In 1979, facing a budget deficit and declining enrollment, the district closed Stone Elementary, followed by Elmwood Elementary in 1981. In 1981 Avondale's annual budget was projected to be $6.9 million ($24 million in 2024 dollars). The junior high school also closed in 1979 and the building was ultimately used to house the Auburn Heights Elementary, when it changed its name to Auburn Elementary, around 1987. The original Auburn Heights Elementary, built in 1924, has been demolished.

The district was seeing growth again in the 1990s and built Deerfield Elementary in 1990 and Woodland Elementary in 1998, which replaced the Stiles Elementary building.

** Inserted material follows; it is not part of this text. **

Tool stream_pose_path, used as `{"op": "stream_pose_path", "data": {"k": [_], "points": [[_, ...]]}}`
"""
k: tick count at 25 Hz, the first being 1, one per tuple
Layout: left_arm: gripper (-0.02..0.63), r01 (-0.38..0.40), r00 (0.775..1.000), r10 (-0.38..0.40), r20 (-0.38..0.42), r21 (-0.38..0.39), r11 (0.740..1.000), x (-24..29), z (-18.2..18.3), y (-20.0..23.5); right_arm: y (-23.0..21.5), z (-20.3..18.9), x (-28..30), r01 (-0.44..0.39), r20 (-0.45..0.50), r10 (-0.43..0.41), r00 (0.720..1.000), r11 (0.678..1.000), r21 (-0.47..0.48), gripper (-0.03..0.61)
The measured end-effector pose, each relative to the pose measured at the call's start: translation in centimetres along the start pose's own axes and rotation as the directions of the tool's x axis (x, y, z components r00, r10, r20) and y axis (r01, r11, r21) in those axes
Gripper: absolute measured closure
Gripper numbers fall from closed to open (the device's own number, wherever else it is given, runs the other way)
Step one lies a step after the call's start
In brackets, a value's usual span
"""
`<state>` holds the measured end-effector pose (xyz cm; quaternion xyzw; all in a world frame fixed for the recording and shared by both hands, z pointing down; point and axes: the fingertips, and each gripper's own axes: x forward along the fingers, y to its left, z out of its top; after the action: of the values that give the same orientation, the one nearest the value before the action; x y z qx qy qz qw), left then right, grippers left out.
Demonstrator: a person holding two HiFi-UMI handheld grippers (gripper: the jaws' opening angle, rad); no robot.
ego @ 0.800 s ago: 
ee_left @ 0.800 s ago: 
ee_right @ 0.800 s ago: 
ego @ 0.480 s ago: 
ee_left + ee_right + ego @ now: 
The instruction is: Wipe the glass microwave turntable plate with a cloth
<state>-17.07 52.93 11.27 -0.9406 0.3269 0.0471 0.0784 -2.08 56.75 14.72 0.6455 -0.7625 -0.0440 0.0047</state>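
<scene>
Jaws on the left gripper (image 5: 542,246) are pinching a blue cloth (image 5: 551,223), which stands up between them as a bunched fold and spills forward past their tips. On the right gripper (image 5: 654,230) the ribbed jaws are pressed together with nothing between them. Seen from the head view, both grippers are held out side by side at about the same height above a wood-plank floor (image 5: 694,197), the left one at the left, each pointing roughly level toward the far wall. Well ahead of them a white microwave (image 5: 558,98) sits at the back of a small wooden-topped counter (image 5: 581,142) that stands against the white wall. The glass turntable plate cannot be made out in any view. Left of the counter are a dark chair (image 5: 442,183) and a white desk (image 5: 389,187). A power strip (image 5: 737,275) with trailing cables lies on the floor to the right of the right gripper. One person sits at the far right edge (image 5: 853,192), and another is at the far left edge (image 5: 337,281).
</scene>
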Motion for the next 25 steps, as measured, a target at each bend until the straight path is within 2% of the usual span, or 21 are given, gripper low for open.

With the construction of a new Avondale Middle School in 1994, the 1951 high school building was named Avondale Meadows Upper Elementary and housed grades 5 and 6. It closed in 2010 due to state budget cuts and became a multipurpose building for the district.

==Schools==

List of schools in Avondale School District
| School | Address | Notes |
|---|---|---|
| Avondale High School | 2800 Waukegan St., Auburn Hills | Built 1970. |
| Avondale GATE Magnet School | 1435 W. Auburn Rd., Rochester Hills | Built 1951. Formerly high school, middle school, and Meadows Upper Elementary. Individualized program for gifted students in grades 2-8. |
| Avondale Middle School | 1445 W. Auburn Rd., Rochester Hills | Grades 6-8 |
| Auburn Elementary | 2900 Waukegan St., Auburn Hills | Grades K-5. Built 1955. Originally Avondale Junior High, building substantially reconstructed. |
| Deerfield Elementary | 3600 Crooks Rd., Rochester Hills | Grades K-5. |
| R. Grant Graham Elementary | 2450 Old Salem Road, Auburn Hills | Grades K-5. Built 1968. |
| Woodland Elementary | 6465 Livernois Road, Troy | Grades K-5. Built 1998 to replace Stiles Elementary. |

==Former schools==

===Auburn Academy===
Auburn Academy was begun in 1837 as a tuition-based school educating students in the village of Auburn, later called Auburn Heights. It was built on the corner of Primary Street and Juniper Street. Although it is not linked to the current district, it represents education in the community during the pioneer era.

===Stiles School===
The city of Rochester Hills created a historic district for Stiles School in 2010 because of its exemplary Collegiate Gothic architecture. It was built at 3976 S Livernois Rd., Rochester Hills (then Avon Township) in 1929 by architect Frederick D. Madison, replacing a series of one-room schoolhouses (the earliest being from 1871). Its school district was Fractional School District No. 11 of Avon and Troy Townships. The kindergarten room has murals depicting nursery-rhymes and a fireplace surrounded by Flint Faience animal-themed tiles. After Woodland Elementary replaced it in 1998, it housed a series of private schools.

===Stone School===
Stone Elementary was built in 1929 at 3741 S Adams Rd in Rochester Hills, replacing an 1857 one-room schoolhouse at the southeast corner of Adams and South Boulevard in Troy (which is still standing) known locally as the Old Stone School. This was the school of Fractional School District 10, of Troy Township. The 1857 schoolhouse is a Greek Revival structure made of local fieldstone, hence the name. After the 1929 elementary closed in 1979, it became American House Stone, a retirement community.

===Elmwood School===
Built in 1926 at 2251 W Auburn Road, in Rochester Hills, Elmwood was closed by the district in June 1981 during a budget crisis. Like Stone Elementary, Elmwood Elementary was purchased by American House after it closed in 1981. It is now a retirement community.